*TASK DIRECTIONS*. What is needed is an exact copy of all the data.

━━━━━━━━━━

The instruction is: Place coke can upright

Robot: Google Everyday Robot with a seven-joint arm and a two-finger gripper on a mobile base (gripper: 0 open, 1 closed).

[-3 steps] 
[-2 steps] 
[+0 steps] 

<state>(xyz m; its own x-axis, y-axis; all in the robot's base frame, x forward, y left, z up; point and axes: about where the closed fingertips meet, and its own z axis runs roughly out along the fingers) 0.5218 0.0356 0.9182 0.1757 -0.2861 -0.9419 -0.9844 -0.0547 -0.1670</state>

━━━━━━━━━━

*TASK OUTPUT*.
The instruction is: Place coke can upright

Robot: Google Everyday Robot with a seven-joint arm and a two-finger gripper on a mobile base (gripper: 0 open, 1 closed).

[-3 steps] 
[-2 steps] 
[+0 steps] 

<state>(xyz m; its own x-axis, y-axis; all in the robot's base frame, x forward, y left, z up; point and axes: about where the closed fingertips meet, and its own z axis runs roughly out along the fingers) 0.5218 0.0356 0.9182 0.1757 -0.2861 -0.9419 -0.9844 -0.0547 -0.1670</state>

The output is complete.